Dasselbe, nur mit einigen Auskünften über die konkrete Betriebsarbeit mehr, schreibt ein anderer Rüstungskonzern zurück:
„Auch der Panzerhersteller KMW reagiert auf den Aufruf von Greenpeace, zumindest in Teilen auf die Produktion ziviler Produkte umzuschwenken, überrascht. Man habe in diesen Bereichen weder die technische Expertise noch freie Kapazitäten, heisst es in München. Die Auslastung in den inländischen Werken sei mit Aufträgen für die Bundeswehr über Jahre gegeben. Hinzu kommt: Im Gegensatz zum Gros der deutschen Industrie sind die Rüstungshersteller von Verwerfungen in der globalen Wirtschaft kaum betroffen. ,Wir haben noch keine Probleme mit unseren Lieferketten', heisst es bei KMW, der gemeinsam mit Rheinmetall Kampfpanzer wie den ,Leopard 2' herstellt und mit 3500 Beschäftigten rund 1,5 Milliarden Euro im Jahr umsetzt. Dabei kooperiert etwa KMW bei diversen Rüstungsprojekten mit einer Vielzahl von Lieferanten, die schon aus Sicherheitsgründen vor allem in Europa angesiedelt sind.“(ebd.)
Selbst wenn man wollte, so der Panzerhersteller, taugt die Panzerbauexpertise nicht zur Produktion von Beatmungsgeräten. Weiterhin lässt sich alles Nötige zum Panzerbau nach wie vor organisieren und Abnehmer gibt es für die Zeit weit in die Zukunft. Also hat KMW gar keinen Grund, die Produktion umzustellen, so wie er bei anderen Unternehmen derzeit vorliegt. KMW erlaubt sich zu guter Letzt noch den Spass, so zu tun, als hätte sich Greenpeace um die Kontinuität der Waffenproduktion in Deutschland Sorgen gemacht. Und der moralischen Tour nach (wir sitzen alle in einem Boot und die Welt könnte nicht mehr so aussehen, wie wir sie kannten) hat Greenpeace das ja auch explizit angesprochen. Hier sagt KMW quasi: Keine Sorge, liebe Greenpeace-Kämpfer*innen. Die Ausbreitung des Corona-Virus wird sicherlich fatale Folgen in den Kriegsgebieten haben, aber treffen wird uns das nicht. Die Zuliefer-Betriebe sind alle in Europa, und mit unserer Waffenproduktion wird die Festung Europa schon halten.

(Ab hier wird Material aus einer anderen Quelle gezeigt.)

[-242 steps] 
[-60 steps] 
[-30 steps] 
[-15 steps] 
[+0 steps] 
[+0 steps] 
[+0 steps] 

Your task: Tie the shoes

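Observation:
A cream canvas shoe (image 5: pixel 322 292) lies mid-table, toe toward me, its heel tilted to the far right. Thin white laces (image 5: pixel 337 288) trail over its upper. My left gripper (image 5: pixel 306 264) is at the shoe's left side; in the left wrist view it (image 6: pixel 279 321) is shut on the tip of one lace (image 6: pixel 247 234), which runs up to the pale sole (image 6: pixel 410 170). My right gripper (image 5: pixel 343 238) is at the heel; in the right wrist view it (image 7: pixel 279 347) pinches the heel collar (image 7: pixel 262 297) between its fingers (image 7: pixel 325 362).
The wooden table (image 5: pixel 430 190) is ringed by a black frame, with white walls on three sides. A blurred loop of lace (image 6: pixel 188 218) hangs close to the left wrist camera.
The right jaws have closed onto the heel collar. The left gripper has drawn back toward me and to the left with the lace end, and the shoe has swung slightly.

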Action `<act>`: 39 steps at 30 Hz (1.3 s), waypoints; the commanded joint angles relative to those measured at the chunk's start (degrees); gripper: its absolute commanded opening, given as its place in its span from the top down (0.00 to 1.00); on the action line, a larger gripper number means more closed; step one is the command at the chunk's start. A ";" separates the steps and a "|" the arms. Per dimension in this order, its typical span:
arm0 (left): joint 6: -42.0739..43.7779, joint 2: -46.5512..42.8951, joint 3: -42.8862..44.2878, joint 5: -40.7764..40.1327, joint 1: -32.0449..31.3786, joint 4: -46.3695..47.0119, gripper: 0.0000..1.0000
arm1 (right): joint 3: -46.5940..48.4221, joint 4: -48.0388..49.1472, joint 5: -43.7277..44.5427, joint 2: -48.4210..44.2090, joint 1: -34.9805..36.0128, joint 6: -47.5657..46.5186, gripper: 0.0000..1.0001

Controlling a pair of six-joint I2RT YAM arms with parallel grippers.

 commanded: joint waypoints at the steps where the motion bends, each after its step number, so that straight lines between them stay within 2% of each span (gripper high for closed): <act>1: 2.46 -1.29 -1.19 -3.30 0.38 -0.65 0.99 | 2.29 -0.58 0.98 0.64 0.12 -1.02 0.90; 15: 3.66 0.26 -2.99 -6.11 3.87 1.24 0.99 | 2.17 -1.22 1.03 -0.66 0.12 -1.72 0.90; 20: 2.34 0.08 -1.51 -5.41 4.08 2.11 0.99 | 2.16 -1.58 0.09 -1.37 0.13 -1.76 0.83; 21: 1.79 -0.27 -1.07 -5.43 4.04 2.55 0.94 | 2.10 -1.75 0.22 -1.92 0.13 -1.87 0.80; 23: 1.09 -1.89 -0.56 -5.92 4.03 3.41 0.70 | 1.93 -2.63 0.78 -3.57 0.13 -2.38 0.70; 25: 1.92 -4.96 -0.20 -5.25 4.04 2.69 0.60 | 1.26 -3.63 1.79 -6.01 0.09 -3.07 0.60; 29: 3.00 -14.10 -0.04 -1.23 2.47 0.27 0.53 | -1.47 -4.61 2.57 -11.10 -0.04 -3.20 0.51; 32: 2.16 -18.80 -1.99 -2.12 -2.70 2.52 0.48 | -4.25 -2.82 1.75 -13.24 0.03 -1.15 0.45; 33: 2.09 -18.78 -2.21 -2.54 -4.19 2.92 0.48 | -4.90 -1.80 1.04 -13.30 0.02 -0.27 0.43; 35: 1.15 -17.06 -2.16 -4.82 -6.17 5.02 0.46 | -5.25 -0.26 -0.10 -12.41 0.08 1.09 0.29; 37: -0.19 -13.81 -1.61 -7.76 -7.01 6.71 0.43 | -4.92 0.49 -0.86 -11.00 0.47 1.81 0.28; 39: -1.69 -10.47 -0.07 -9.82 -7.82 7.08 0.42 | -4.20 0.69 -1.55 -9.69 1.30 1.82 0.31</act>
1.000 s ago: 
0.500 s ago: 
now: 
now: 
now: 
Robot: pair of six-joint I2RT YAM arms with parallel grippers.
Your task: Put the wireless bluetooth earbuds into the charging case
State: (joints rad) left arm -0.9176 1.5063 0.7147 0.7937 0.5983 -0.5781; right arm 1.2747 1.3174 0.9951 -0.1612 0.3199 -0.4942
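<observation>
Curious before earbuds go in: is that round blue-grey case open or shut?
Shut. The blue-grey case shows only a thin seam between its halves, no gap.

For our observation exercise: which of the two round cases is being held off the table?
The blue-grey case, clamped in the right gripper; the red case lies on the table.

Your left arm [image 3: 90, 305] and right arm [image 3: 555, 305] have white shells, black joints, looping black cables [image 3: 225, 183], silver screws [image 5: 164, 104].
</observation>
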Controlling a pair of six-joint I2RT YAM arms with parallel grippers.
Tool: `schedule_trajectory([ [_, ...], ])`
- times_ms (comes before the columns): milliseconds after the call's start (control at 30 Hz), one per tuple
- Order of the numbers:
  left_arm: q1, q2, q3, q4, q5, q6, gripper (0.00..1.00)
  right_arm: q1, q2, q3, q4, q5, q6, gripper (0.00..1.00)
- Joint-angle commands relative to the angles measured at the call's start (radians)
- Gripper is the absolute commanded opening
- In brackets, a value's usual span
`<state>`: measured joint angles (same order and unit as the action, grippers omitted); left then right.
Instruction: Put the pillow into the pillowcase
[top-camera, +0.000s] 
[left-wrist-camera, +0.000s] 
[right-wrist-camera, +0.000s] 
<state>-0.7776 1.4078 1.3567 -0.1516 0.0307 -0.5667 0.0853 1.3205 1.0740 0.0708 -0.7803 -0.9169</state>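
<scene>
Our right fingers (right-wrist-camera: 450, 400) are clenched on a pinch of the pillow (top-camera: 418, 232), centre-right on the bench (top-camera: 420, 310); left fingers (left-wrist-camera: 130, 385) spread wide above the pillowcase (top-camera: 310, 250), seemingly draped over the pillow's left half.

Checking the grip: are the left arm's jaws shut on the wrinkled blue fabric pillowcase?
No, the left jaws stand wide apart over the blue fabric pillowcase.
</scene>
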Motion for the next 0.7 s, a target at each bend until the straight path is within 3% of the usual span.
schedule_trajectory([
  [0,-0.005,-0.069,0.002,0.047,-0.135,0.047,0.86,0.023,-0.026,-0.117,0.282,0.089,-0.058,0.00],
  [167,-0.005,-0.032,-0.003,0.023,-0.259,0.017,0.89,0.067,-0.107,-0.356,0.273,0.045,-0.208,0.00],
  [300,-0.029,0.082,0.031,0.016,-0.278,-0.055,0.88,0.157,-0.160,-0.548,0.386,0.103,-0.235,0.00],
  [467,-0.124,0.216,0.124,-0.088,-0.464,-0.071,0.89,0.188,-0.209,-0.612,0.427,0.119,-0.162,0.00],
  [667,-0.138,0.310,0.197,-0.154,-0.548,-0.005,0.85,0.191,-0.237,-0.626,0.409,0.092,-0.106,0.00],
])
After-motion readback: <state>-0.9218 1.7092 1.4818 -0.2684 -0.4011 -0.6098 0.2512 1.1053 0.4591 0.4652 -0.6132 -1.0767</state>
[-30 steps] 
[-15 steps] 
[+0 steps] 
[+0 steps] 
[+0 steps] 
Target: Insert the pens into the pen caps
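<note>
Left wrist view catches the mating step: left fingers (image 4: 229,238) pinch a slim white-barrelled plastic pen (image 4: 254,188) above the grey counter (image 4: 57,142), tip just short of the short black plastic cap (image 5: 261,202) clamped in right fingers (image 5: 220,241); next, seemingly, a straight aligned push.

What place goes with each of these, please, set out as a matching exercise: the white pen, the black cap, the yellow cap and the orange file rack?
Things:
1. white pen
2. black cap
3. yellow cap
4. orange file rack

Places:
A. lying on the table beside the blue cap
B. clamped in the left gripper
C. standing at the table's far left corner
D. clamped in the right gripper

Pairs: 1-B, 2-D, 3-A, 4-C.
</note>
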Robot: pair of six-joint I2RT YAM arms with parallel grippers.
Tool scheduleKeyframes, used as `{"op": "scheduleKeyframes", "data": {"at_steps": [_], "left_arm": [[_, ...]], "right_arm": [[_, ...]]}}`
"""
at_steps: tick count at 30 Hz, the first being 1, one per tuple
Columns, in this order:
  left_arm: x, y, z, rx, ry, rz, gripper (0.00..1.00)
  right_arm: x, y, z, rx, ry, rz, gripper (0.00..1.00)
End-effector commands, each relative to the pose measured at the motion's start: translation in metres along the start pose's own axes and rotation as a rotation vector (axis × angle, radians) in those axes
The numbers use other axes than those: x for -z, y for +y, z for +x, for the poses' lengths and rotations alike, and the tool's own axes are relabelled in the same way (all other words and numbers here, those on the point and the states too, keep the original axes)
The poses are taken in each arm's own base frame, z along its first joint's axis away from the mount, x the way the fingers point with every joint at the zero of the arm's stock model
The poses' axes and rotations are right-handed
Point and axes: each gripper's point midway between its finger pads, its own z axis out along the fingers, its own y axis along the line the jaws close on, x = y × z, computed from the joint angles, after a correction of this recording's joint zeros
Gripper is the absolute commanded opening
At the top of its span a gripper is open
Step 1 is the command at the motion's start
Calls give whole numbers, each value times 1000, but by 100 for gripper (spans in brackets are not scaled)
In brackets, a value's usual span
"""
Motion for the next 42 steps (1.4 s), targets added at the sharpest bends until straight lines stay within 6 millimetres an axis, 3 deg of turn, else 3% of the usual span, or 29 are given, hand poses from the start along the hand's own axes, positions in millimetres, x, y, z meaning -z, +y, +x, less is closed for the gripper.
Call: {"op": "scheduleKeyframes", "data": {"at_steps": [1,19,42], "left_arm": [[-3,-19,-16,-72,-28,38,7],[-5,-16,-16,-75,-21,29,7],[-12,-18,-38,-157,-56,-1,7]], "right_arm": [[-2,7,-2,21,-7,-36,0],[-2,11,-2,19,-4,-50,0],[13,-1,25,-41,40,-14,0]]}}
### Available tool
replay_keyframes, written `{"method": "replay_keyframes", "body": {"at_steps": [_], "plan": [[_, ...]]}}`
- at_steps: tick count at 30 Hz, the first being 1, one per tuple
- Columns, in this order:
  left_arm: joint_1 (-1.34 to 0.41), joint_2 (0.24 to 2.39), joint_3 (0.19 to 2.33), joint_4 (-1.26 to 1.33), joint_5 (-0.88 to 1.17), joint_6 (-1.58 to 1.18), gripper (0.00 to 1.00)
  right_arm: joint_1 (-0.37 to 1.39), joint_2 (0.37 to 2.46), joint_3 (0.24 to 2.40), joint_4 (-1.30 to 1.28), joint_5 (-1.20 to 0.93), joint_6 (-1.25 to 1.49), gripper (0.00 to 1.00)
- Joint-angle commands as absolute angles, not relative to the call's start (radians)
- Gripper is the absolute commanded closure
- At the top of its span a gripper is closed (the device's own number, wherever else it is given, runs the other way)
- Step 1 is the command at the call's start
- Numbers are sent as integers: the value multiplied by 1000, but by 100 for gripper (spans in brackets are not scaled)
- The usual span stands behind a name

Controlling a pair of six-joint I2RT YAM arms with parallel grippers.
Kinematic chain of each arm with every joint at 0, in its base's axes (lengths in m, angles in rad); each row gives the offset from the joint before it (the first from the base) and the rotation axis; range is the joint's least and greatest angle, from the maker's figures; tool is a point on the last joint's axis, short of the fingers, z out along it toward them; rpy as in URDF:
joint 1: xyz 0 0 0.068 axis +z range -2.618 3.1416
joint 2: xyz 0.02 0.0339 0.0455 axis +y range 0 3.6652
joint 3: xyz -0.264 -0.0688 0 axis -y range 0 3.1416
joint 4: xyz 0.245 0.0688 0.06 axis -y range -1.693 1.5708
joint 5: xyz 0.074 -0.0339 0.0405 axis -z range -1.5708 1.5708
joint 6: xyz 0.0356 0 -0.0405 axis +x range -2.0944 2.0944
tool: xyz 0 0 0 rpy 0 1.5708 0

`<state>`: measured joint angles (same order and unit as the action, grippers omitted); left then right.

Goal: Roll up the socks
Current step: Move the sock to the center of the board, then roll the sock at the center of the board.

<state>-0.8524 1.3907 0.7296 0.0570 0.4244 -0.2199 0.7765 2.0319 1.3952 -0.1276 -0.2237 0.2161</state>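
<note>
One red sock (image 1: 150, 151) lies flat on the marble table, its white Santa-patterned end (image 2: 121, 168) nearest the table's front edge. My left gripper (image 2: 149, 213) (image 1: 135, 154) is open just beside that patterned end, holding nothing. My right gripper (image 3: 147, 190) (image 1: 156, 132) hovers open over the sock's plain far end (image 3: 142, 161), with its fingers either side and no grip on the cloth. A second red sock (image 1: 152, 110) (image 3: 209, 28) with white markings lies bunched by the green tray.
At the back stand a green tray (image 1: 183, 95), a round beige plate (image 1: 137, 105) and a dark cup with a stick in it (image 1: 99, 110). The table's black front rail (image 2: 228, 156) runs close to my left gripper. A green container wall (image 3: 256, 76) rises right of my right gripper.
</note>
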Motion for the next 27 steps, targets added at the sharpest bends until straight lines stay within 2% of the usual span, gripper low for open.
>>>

Fazit: Im Ganzen ist der Briefwechsel ein gutes Beispiel dafür, dass man Kritik an gesellschaftlichen Verhältnissen lieber nicht im Namen eines ausgedachten gemeinsamen Menschheitsinteresses formulieren sollte. Damit schiesst man sich immer ein Eigentor. Denjenigen, die die wirkliche Macht auf ihrer Seite wissen, mag dagegen das Gerede vom Boot, in dem „wir“ alle sitzen, eine gute Rechtfertigung für ihr Tun liefern.